KAML-FM
- Gillette, Wyoming; United States;
- Frequency: 97.3 MHz

Programming
- Format: Top 40
- Affiliations: Premiere Networks

Ownership
- Owner: Legend Communications of Wyoming; (Basin Radio Network);
- Sister stations: KDDV-FM, KGWY, KLED

History
- First air date: June 2, 1980; 45 years ago
- Former call signs: KOLL-FM (1980–1988)
- Call sign meaning: Camel

Technical information
- Licensing authority: FCC
- Facility ID: 24211
- Class: C0
- ERP: 100,000 watts
- HAAT: 334.7 meters
- Transmitter coordinates: 43°59′57″N 105°15′15″W﻿ / ﻿43.99917°N 105.25417°W

Links
- Public license information: Public file; LMS;
- Webcast: Listen Live
- Website: KAML website

= KAML-FM =

United States radio station

KAML-FM (97.3 MHz) is a radio station broadcasting a Top 40 format, licensed to Gillette, Wyoming, United States. The station is currently owned by the Basin Radio Network, a division of Legend Communications of Wyoming, LLC, and features programming from Premiere Networks.

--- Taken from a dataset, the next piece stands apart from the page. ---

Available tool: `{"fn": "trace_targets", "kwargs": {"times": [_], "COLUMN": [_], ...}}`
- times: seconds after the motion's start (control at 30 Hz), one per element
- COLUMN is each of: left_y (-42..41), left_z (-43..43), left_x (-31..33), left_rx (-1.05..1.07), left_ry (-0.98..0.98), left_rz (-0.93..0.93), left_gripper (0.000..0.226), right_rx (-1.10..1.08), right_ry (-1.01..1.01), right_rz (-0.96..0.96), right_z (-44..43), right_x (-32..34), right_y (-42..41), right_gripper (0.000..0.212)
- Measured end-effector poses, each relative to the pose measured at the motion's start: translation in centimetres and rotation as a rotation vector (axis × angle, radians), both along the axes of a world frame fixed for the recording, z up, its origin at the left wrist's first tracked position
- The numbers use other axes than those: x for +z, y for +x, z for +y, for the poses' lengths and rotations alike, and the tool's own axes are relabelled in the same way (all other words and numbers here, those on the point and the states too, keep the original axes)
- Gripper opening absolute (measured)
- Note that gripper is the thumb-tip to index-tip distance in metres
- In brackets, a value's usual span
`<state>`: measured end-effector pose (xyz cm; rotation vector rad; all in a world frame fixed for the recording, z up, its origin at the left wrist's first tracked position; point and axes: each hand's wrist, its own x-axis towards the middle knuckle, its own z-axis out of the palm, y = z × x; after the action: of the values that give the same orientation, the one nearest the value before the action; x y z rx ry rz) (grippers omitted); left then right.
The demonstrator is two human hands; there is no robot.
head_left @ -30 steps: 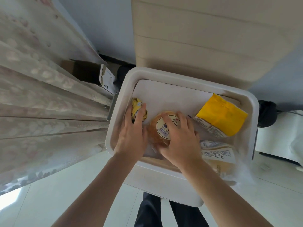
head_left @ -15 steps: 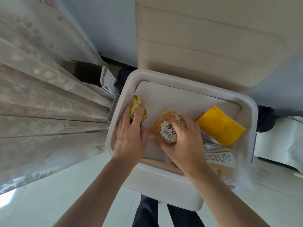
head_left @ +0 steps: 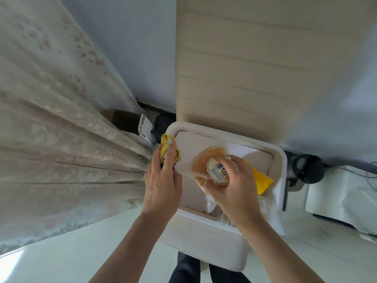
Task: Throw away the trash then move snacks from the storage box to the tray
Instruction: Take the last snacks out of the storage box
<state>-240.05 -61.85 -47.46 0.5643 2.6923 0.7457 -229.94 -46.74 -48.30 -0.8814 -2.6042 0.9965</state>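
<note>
Pale floor [head_left: 61,252], curtain [head_left: 51,139] left | head view: white storage box [head_left: 204,242] | left hand [head_left: 163,186] fingers curled round crumpled yellow wrapper [head_left: 166,149] at box's left rim | right hand [head_left: 238,193] grips round bread pack [head_left: 206,162] over box interior, yellow packet [head_left: 262,180] beside it

On my left hangs a sheer cream floral curtain [head_left: 61,139], lit from behind. Ahead, a pale blue-grey wall [head_left: 138,48] flanks a tall beige ribbed panel [head_left: 244,68]. An open brown cardboard box [head_left: 124,121] sits by the curtain's edge; glossy white floor tiles [head_left: 61,262] lie below me.
</note>
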Motion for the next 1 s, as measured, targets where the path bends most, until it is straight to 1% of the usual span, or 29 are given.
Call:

KAML-FM and its three sister stations, KIML, KGWY, and KDDV, are located at 2810 Southern Drive, Gillette. KAML-FM and KDDV share a transmitter site south of Gillette on a tower that is the tallest man-made structure in the state.

==History==
The station's history began when it was assigned the call sign KOLL-FM and went on the air on June 2, 1980. The call sign was officially changed to KAML-FM on December 26, 1988.

In 2024, the ownership of Legend Communications underwent a major restructuring. Co-owner Susan K. Patrick was sentenced to prison for tax fraud, which included evading taxes on millions of dollars in income. She was ordered to pay restitution exceeding $3.8 million. Following this, her ex-husband and co-founder, W. Lawrence Patrick, filed an application with the FCC to become the sole owner of Legend Communications, taking over Susan Patrick's 50% stake.